▶ [WORK TO BE COMPLETED] Your task is to reproduce exactly the lines that run from the beginning of the data through the line where "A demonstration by" appears.

▶ [RECORDED DATA]
· · · · ·

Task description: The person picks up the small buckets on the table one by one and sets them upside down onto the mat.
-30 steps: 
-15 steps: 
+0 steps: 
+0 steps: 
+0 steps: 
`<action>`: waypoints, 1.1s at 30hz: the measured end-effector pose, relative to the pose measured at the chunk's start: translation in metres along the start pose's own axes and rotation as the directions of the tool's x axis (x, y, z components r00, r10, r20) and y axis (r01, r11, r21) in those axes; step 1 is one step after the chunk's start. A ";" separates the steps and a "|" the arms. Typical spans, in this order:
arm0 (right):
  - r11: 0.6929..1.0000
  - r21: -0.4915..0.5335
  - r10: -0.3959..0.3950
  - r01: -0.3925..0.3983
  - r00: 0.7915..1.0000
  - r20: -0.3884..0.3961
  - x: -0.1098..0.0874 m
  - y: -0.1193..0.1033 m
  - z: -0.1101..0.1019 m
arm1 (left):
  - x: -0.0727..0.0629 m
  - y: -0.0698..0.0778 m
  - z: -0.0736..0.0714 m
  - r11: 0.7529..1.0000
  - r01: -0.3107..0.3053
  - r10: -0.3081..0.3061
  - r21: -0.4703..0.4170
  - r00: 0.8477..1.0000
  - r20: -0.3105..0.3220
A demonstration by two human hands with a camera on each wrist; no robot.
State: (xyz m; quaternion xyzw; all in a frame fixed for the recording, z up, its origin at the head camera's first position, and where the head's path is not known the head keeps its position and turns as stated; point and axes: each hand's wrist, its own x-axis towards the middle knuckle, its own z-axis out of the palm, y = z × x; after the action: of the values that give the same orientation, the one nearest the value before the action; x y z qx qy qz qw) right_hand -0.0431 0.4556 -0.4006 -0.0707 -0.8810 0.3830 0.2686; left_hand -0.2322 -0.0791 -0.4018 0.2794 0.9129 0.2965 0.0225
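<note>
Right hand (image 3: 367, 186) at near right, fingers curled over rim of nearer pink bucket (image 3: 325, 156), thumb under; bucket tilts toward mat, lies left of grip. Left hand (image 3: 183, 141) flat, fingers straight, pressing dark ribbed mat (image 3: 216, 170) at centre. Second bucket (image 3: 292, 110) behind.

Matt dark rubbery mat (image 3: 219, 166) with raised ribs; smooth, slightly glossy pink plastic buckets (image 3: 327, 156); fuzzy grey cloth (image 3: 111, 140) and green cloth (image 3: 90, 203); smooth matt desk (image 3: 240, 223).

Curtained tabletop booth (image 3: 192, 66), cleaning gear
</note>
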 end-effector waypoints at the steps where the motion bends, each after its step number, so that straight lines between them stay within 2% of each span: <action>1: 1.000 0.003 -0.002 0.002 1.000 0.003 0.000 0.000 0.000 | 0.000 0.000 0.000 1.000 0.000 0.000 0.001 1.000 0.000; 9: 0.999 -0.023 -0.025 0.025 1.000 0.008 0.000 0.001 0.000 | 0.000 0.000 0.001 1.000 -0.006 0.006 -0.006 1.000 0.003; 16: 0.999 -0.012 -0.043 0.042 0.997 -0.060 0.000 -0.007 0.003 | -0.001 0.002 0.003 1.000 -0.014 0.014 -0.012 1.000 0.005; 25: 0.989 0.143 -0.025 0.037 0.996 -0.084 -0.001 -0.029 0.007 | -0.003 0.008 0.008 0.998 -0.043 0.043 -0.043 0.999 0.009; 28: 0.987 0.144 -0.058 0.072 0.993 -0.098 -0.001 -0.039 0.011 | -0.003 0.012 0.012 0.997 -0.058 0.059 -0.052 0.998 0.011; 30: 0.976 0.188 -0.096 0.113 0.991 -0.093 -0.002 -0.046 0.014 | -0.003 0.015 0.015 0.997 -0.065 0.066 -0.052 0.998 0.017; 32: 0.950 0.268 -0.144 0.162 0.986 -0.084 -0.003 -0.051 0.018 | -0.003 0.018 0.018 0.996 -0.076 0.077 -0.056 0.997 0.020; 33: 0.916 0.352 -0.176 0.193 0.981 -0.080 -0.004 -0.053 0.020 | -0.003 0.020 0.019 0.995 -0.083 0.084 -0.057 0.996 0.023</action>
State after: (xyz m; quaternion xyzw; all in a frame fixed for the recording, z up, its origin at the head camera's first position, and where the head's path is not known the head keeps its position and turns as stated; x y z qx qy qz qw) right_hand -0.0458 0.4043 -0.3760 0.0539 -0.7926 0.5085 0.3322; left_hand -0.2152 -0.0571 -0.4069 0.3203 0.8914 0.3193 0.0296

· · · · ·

▶ [TASK RESPONSE]
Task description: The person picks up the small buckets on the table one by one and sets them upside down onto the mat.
-30 steps: 
-15 steps: 
+0 steps: 
+0 steps: 
+0 steps: 
`<action>`: waypoints, 1.1s at 30hz: the measured end-effector pose, relative to the pose measured at the chunk's start: translation in metres along the start pose's own axes and rotation as the directions of the tool's x axis (x, y, z components r00, r10, r20) and y axis (r01, r11, r21) in those axes; step 1 is one step after the chunk's start. A ";" separates the steps and a "|" the arms. Typical spans, in this order:
arm0 (right):
  - r11: 0.6929..1.0000
  - r21: -0.4915..0.5335
  - r10: -0.3959..0.3950
  - r01: -0.3925..0.3983
  - r00: 0.7915..1.0000
  - r20: -0.3884..0.3961
  - x: -0.1098..0.0874 m
  - y: -0.1193..0.1033 m
  - z: -0.1101..0.1019 m
arm1 (left):
  - x: -0.0727..0.0629 m
  - y: -0.0698..0.0778 m
  - z: -0.0736..0.0714 m
  - r11: 0.7529..1.0000
  - r01: -0.3107..0.3053
  - r10: -0.3081..0.3061
  - r21: -0.4703..0.4170
  - r00: 0.8477..1.0000
  - r20: -0.3105..0.3220
A demonstration by two human hands with a camera on each wrist; no robot.

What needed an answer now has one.